We initially attempt to live life on our ego’s terms. We get to exercise our wills in order to manifest our preferences and meet our needs. We are able to employ boundaries, protecting our safety and what we love. Sooner or later, we may learn that our egos can take us only so far. There can be a realization of life’s immensity and how much is beyond our control. However, the ego may protest its loss of control and decide to devise a strategy to mitigate the challenges and risks that life inevitably presents. These strategies can be identified as bypasses. Their aim is to allegedly bypass the messiness, insecurity, and feeling of vulnerability that life brings.
The Spiritual Bypass
A popular bypass is the spiritual bypass. This bypass creates an illusion of control, which the ego finds very appealing. Some of the spiritual bypass’s exhortations include, “You can attract everything you require – people, money, and advancements,” “Create the appropriate sense of inner peace and joy, then what you desire from the external world will appear,” “The universe will arrange itself in accordance with your intentions.”
Unfortunately, when the best intentions do not result in the universe responding favorably to the ego’s bidding, we easily fall prey to the words of a false prophet, “You’re simply not doing it right.” Joseph Campbell offers reassurance that it’s not about us having better intentions. “The fates lead him who will; him who won’t, they drag.”
The Intellectual Bypass
The intellectual bypass has been a favorite for some time. It favors thinking over being. And it is something referred to as dissociation. Of course, it’s easy to immerse ourselves in this bypass and possibly look intelligent while doing it. This bypass is activated as we realize life’s terms include feeling sad, hurt, scared, and inadequate. All emotional energies occur in the body. Taking up residency in our minds can mitigate the bite of our emotional lives.
There are several unfavorable consequences resulting from intellectual bypass. When we are overwhelmed by abstraction, our capacity for empathy is stifled. It can be difficult to be informed by our hearts. What and who we love, as well as how we live our love, can be skewed. The ability to grieve can be compromised, making it difficult to move on beyond our losses. Creating a deep emotional connection to others sits just behind a host of intriguing concepts.
The Psychological Processing Bypass
There is a relatively new bypass in town that is gaining popularity. Similar to any bypass, the psychological processing bypass aims to have us avoid taking risks and appear good while doing so. It is gaining popularity in personal growth settings, including psychotherapy, workshops, support groups, retreats, and coaching sessions. The bypass is a verbal exploration of our psychological lives. It often involves an examination of how early trauma impacts decisions and relationships. There is no attachment to a concrete outcome in the verbal processing. The bypasser is often perceived as courageously attending to needed healing, as their avoidance of risk-taking remains stealthy.

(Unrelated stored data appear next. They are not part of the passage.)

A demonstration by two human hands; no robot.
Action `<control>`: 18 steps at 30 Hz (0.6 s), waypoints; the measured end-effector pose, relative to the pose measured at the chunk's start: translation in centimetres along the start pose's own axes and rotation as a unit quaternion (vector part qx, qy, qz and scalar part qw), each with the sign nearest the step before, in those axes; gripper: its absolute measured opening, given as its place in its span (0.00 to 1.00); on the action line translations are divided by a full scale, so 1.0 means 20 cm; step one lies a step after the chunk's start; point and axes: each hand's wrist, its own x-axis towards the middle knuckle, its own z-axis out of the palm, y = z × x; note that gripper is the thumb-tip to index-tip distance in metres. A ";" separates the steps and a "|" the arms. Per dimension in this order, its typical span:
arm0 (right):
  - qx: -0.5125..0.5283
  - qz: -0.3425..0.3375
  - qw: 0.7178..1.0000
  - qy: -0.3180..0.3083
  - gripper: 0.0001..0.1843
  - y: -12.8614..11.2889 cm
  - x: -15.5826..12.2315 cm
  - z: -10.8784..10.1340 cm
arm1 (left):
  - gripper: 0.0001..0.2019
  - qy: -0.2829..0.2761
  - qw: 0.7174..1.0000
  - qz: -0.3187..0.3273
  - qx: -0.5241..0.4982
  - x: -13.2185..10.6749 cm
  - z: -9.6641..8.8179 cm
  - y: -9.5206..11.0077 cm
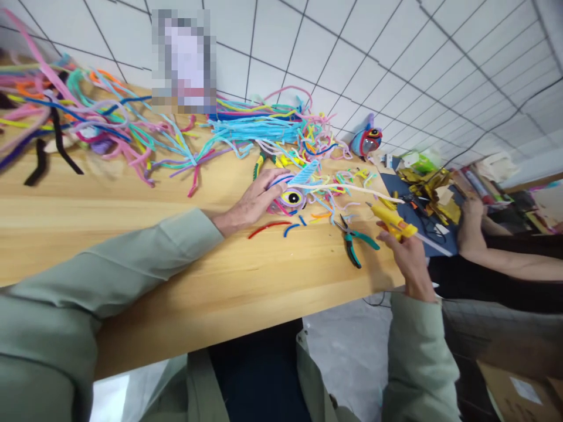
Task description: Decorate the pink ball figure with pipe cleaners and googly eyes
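Head view, tilted, over a wooden table (pixel 132 234). The left hand (pixel 257 199) lies palm-down on a small pipe-cleaner figure (pixel 292 196) at mid-table, fingers curled loosely over its near side; the figure's striped body is largely hidden beneath them, and only a yellow-and-black eye and a light-blue crest show clearly. The right hand (pixel 407 252) is clenched around a yellow glue gun (pixel 391 221), held above the table's right edge with its nozzle directed left toward the figure (the trigger finger is hard to make out). A long white pipe cleaner (pixel 347 189) runs from the figure toward the gun; whether it touches either cannot be told.

Teal-handled pliers (pixel 354 241) lie on the table between the two hands, touching neither. Short cut pieces, one red (pixel 268 227) and several blue and orange, lie just beside the left wrist. A tangled heap of pipe cleaners (pixel 132 129) covers the far side of the table, blurred and cut off at the left edge. A finished figure with a red and blue head (pixel 368 140) stands near the wall. At the right, another person's hand (pixel 470 225) rests beside gold foil scraps (pixel 428 187); its fingers are hidden. A pixelated patch on the tiled wall conceals whatever lies there.
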 end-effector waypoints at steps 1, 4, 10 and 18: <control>0.014 -0.027 0.999 -0.013 0.24 -0.05 -0.08 0.00 | 0.25 0.001 1.000 -0.002 -0.002 0.00 0.00 0.00; 0.027 -0.082 0.995 -0.058 0.20 -0.23 -0.25 0.06 | 0.25 0.003 1.000 -0.005 -0.010 0.00 0.01 -0.01; -0.008 -0.259 0.961 -0.094 0.14 -0.54 -0.23 0.28 | 0.25 -0.004 1.000 -0.002 -0.022 0.00 0.01 0.00; -0.013 -0.302 0.945 -0.127 0.10 -0.64 -0.17 0.38 | 0.25 -0.021 1.000 0.005 -0.021 -0.01 0.01 0.02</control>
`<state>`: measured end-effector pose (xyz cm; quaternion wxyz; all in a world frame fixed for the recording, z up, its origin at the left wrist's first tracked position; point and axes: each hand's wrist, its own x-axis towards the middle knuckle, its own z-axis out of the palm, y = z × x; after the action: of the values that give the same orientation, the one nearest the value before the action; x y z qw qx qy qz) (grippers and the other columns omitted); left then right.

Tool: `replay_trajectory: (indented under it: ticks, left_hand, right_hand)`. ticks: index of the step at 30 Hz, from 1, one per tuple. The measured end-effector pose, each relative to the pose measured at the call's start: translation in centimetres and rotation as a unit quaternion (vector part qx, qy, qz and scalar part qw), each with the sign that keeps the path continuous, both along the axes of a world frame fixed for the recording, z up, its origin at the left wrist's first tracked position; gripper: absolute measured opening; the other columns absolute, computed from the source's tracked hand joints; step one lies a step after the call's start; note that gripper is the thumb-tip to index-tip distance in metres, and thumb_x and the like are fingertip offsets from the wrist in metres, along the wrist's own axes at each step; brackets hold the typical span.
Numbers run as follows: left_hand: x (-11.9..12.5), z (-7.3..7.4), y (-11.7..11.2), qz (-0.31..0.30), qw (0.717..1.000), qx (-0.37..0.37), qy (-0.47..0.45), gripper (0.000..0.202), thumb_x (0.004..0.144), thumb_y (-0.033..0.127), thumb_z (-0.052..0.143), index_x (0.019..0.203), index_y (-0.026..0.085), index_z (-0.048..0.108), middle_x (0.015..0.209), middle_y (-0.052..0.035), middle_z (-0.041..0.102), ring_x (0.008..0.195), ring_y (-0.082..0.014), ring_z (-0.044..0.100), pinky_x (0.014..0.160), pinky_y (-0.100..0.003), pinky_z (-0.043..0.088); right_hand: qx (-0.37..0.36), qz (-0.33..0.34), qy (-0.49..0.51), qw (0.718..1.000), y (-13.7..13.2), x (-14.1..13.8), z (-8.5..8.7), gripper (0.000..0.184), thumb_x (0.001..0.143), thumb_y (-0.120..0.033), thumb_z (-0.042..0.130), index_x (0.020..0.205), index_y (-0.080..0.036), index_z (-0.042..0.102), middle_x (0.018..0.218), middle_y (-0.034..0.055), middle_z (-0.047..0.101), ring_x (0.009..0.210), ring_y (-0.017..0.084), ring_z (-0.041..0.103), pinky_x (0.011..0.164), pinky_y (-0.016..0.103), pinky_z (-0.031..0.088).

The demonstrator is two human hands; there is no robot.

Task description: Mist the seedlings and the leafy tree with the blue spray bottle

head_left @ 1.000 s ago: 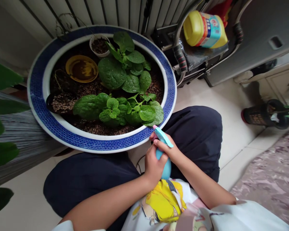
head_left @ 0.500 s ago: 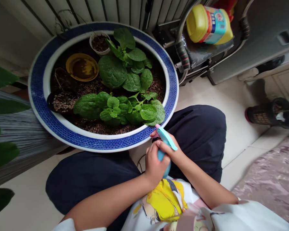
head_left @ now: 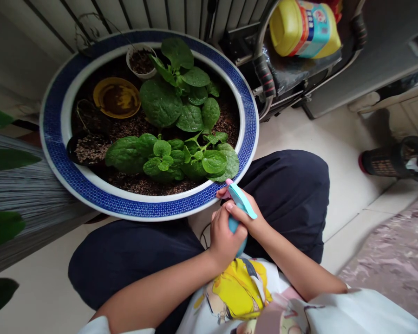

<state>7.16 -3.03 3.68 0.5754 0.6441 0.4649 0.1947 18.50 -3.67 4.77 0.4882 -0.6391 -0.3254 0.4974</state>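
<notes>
A small blue spray bottle [head_left: 239, 200] with a pink nozzle is held in both hands just below the rim of a big blue-and-white planter [head_left: 146, 206]. My left hand [head_left: 222, 237] wraps round the bottle's body. My right hand [head_left: 248, 218] grips its head, fingers curled at the trigger. The nozzle points at the green leafy plants [head_left: 181, 132] growing in the dark soil. I sit with my knees in dark trousers on either side of the planter.
In the soil sit a yellow saucer [head_left: 117, 97], a small white pot [head_left: 139, 59] and a dark pot [head_left: 84, 149]. A yellow jug [head_left: 304, 28] rests on a cart at the upper right. A dark basket [head_left: 392, 160] stands on the floor at right. Large leaves edge the left.
My hands and the spray bottle have barely shifted; the view has tilted slightly, so the planter sits a little higher in the picture.
</notes>
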Motion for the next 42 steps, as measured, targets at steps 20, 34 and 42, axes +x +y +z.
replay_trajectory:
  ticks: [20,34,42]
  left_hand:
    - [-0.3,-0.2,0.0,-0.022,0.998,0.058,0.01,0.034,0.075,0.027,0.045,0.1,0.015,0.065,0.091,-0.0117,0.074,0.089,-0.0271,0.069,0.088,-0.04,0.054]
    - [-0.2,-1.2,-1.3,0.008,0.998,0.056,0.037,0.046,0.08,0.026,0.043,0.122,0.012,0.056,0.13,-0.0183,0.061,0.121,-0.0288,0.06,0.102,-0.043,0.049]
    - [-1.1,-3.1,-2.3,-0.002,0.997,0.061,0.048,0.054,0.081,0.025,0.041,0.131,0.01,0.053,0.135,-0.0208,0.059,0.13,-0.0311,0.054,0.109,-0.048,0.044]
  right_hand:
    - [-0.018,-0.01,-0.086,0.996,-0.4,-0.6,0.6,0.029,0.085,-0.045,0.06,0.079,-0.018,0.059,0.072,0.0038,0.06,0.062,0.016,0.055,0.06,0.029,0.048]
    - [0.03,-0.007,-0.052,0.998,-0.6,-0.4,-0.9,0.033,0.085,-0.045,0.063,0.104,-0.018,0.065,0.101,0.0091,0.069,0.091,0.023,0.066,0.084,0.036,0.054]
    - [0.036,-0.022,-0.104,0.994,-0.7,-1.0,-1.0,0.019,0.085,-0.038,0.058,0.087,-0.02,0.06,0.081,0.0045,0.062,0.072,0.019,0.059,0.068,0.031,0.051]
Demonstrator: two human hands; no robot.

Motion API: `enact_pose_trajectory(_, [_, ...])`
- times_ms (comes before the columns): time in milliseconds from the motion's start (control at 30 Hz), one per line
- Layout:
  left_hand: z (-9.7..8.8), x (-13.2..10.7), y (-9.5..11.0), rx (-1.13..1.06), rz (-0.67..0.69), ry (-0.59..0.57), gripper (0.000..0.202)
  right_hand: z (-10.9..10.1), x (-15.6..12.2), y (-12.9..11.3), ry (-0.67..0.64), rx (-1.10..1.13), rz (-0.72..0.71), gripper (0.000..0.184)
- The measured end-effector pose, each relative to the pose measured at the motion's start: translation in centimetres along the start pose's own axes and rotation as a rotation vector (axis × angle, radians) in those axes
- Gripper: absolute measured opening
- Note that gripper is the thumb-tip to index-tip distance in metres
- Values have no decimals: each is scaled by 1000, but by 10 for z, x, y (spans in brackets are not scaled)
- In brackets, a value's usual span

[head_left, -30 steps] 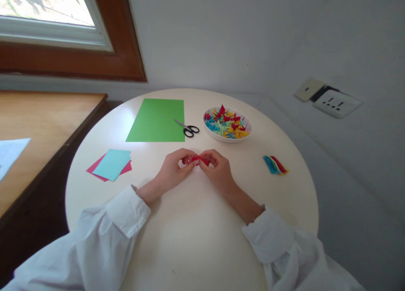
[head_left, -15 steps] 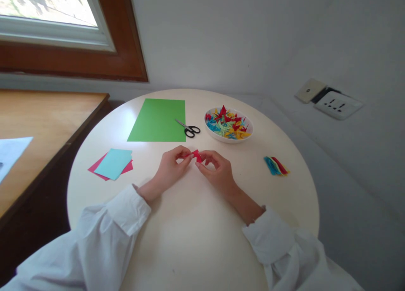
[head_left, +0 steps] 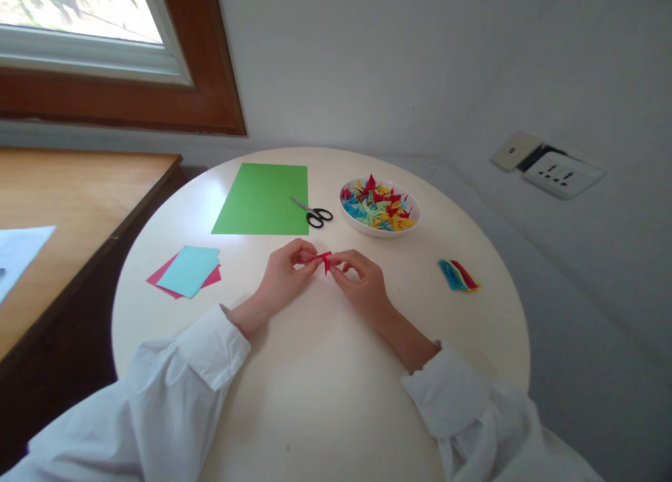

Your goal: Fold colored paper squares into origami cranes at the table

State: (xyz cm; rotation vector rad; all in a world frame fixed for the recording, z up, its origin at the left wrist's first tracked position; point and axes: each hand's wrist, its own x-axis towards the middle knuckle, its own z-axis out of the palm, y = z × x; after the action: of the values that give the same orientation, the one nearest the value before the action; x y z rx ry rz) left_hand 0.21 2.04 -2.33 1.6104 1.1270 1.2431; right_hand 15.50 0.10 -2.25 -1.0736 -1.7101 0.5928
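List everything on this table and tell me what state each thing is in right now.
Red paper: folded small, pinched between both hands.
Left hand: grip shut on the red paper.
Right hand: grip shut on the red paper.
Scissors: shut, lying flat.
Bowl: full of folded coloured pieces.
Green sheet: flat, unfolded.
Blue and pink squares: stacked, blue on top.
Coloured strips: bunched, lying flat.

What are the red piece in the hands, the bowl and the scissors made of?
Red piece: thin matte paper, going by its sharp creases. It is pinched between the left hand and right hand.
Bowl: smooth white wall, ceramic or plastic; the look leaves it open.
Scissors: pale metal-looking blades and black handles, probably plastic.
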Motion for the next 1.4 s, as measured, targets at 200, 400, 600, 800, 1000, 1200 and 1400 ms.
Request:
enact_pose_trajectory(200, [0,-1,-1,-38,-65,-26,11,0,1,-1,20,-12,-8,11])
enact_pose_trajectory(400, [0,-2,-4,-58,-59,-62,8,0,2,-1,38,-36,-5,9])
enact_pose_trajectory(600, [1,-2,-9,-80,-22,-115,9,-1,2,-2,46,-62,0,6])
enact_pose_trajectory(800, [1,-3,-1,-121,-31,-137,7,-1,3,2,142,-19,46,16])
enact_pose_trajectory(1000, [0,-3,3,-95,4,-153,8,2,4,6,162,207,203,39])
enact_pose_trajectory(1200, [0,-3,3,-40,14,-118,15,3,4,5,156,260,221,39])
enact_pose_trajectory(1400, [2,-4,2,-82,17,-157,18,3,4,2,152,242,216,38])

The most severe consequence of this bypass is a measure of arrested development. As the bypasser avoids taking the kinds of risks supporting personal development, both their professional lives and their relationships can be severely impaired. This bypasser often does not get the help needed to move beyond the bypass because people are so impressed with their verbal acuity. Life easily becomes one therapy session, workshop, and support group experience after another. Real life can be put on hold indefinitely.
Living Life on Life’s Terms
Living life on life’s terms means acting honestly and courageously in response to life’s challenges. Life’s terms include mystery, insecurity, and unpredictability. Here are some suggestions for living life on life’s terms.
- Accept that life will always be larger than you. Avoid either attempting to triumph over life or feeling like its victim.
- Attending to early trauma and developing your innate gifts are your internal resources for meeting life on life’s terms.
- External resources are good friends and mentors who can offer important assistance.
- Decide to live by the Serenity Prayer: “Grant me the serenity to accept what I cannot change, the courage to change what I can, and the wisdom to know the difference.”
- Become risk-friendly by committing to holding yourself compassionately regardless of the outcome of a risk that has been taken.